Midnight whispered through the stone halls of Wyvrhall, cold and quiet.
I wasn't dreaming. Something was wrong. The air felt off. Heavier. Tense, like a string drawn taut.
I sat up in bed slowly, hand slipping under my pillow. Fingers brushed cold steel.
The knife. Not elegant, but sturdy—sharp enough to carve through cloth, sinew, and bone. The handle was worn from years of use, the grip familiar.
Then I heard it.
A step. Soft, deliberate. Another. Then three more.
Not my guards. Too quiet.
I rose silently, bare feet pressing against the cold floor. The moonlight trickled through the slits in the stone, painting silver streaks across the flagstones.
I crept toward the door, ears straining.
A voice. Low. Muted.
"…take the girl first. The boy'll follow."
Another whisper.
"Spymaster's too dangerous."
I pressed my back to the wall beside the door. Two of them. Maybe more.
Steel rasped quietly from a scabbard. I counted the sound. Two swords drawn. No armor. Assassins, not soldiers.
I opened the door just enough to see.
Two dark figures crouched near Lyra's chamber, blades glinting in the faint light.
They were already inside.
I didn't think—I moved.
A step forward, silent and lethal, and my blade drove into the nearest man's neck.
He gurgled, his eyes flaring wide in disbelief. His partner turned, too late. I slashed low—cut across his thigh, then slammed into him shoulder-first, driving him to the floor.
He swung wildly, scoring a shallow cut across my shoulder.
I hissed but didn't stop.
Pinned beneath me, he thrashed, but I slammed the hilt of my blade into his jaw.
"Who sent you?" I growled.
His mouth was bloodied. "The flame… purges all…"

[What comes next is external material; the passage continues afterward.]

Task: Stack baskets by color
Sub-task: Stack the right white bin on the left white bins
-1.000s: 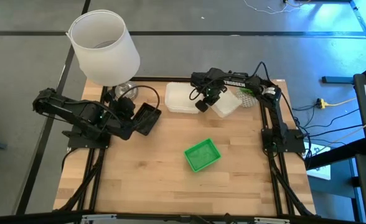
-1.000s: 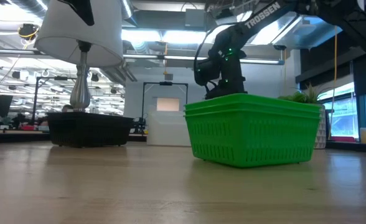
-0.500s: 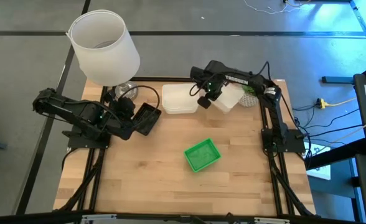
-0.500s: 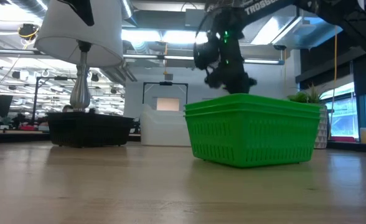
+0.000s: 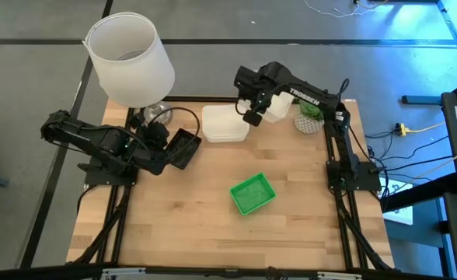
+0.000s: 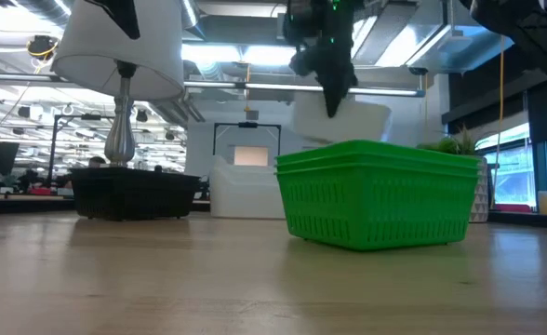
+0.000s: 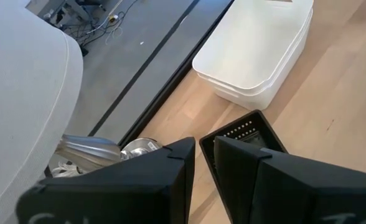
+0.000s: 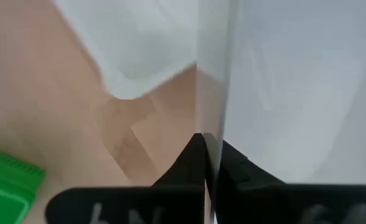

His eyes burned with fanaticism.
I didn't give him a second chance.
The knife drove up into his chest, straight through the heart.
---
Lyra burst out of her room moments later, dagger in hand, hair wild around her shoulders.
"Damn it," she muttered. "I told the night watch to double patrol—"
"They're gone," I said flatly.
Her eyes narrowed. "Killed?"
"Or bribed. Either way, they're not ours anymore."
She kicked one of the corpses. "Recognize the markings?"
I crouched beside one and yanked back the assassin's cloak.
A brand. Twisted lines like a leaf curled in fire.
Lyra drew in a sharp breath. "Order of the Verdant Flame."
My brows furrowed. "Never heard of them."
"They're fringe fanatics. Worship Ravien like he's the second coming of the Flameborn King. Most think they're just harmless zealots."
"Not tonight," I said coldly.
Lyra's voice was low. "This was coordinated. You don't get three inside the keep unless someone placed them."
I nodded grimly. "We lock everything down."
---
By dawn, the keep was sealed.
No one left Wyvrhall. No one entered. Not without my direct seal.
My men swept the halls. We found two more—one in the kitchens, disguised as a scullery boy. Another in the stables. Both armed. Both with the same brand.
We also found a coded message hidden in a boot heel. Lyra's eyes lit up when she saw it.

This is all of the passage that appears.